I have a column with lists in each row, I would like to check if any of the rows has a duplicate.
updated_df.groupby('value 1')['value 2'].apply(list).reset_index(name='value 2')
| Vaue 1| Vaue 2|
|:------|:------|
|25 |[22,22]|
|265 | [4] |
|257 |[1,1,7]|
My intention is to create an adjacent column which contains 'True' or some other indicator to see if there are duplicates and no if not.
Thanks!
CodePudding user response:
Assuming that you created the dataframe with the statement you posted.

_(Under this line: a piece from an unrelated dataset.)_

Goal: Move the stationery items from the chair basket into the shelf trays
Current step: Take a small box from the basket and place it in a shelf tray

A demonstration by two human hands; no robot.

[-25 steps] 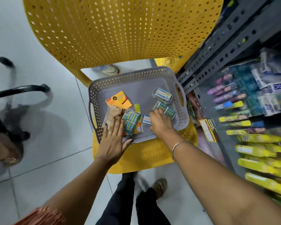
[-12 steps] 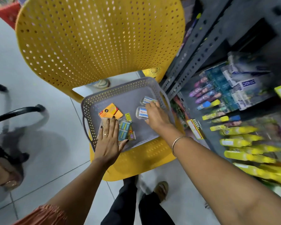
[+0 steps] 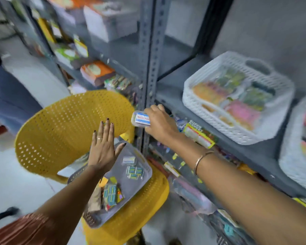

You can do a similar thing to check if a duplicate is in the group and save it as a column:
# Create your dataframe
df = pd.DataFrame({
'value 1':[25,25,265, 257, 257, 257],
'value 2':[22,22, 4,1,1,7],
})
# Your groupby
df_new = df.groupby('value 1')['value 2'].apply(list).reset_index(name='value 2')
# Add the duplicate column
df_new['true_false'] = df.groupby('value 1')['value 2'].agg(lambda x : x.duplicated().any()).tolist()
print(df_new)
Output:
value 1 value 2 true_false
0 25 [22, 22] True
1 257 [1, 1, 7] True
2 265 [4] False